_Dataset content_

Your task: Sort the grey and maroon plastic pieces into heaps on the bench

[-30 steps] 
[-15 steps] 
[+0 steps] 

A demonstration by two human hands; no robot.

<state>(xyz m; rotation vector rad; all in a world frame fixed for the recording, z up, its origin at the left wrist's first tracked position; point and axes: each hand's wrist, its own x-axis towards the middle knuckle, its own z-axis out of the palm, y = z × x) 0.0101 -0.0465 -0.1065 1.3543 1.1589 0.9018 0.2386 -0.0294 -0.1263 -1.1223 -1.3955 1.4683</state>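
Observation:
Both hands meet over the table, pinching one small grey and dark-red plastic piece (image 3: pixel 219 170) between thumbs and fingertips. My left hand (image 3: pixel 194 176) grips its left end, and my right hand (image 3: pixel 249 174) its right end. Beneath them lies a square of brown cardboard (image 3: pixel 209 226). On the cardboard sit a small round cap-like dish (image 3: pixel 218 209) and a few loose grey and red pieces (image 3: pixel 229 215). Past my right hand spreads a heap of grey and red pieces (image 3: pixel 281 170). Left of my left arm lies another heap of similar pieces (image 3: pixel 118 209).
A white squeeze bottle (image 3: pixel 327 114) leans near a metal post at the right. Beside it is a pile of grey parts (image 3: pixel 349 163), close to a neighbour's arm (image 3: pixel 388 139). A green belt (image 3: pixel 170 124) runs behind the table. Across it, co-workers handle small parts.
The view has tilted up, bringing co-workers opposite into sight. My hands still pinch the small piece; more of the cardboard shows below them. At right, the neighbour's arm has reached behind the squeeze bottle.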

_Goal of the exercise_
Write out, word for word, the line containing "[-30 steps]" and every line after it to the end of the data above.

_Answer for this exercise_
[-30 steps] 
[-15 steps] 
[+0 steps] 

A demonstration by two human hands; no robot.

<state>(xyz m; rotation vector rad; all in a world frame fixed for the recording, z up, its origin at the left wrist's first tracked position; point and axes: each hand's wrist, its own x-axis towards the middle knuckle, its own z-axis out of the palm, y = z × x) 0.0101 -0.0465 -0.1065 1.3543 1.1589 0.9018 0.2386 -0.0294 -0.1263 -1.1223 -1.3955 1.4683</state>
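Observation:
Both hands meet over the table, pinching one small grey and dark-red plastic piece (image 3: pixel 219 170) between thumbs and fingertips. My left hand (image 3: pixel 194 176) grips its left end, and my right hand (image 3: pixel 249 174) its right end. Beneath them lies a square of brown cardboard (image 3: pixel 209 226). On the cardboard sit a small round cap-like dish (image 3: pixel 218 209) and a few loose grey and red pieces (image 3: pixel 229 215). Past my right hand spreads a heap of grey and red pieces (image 3: pixel 281 170). Left of my left arm lies another heap of similar pieces (image 3: pixel 118 209).
A white squeeze bottle (image 3: pixel 327 114) leans near a metal post at the right. Beside it is a pile of grey parts (image 3: pixel 349 163), close to a neighbour's arm (image 3: pixel 388 139). A green belt (image 3: pixel 170 124) runs behind the table. Across it, co-workers handle small parts.
The view has tilted up, bringing co-workers opposite into sight. My hands still pinch the small piece; more of the cardboard shows below them. At right, the neighbour's arm has reached behind the squeeze bottle.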

The response to this exercise has been given in full.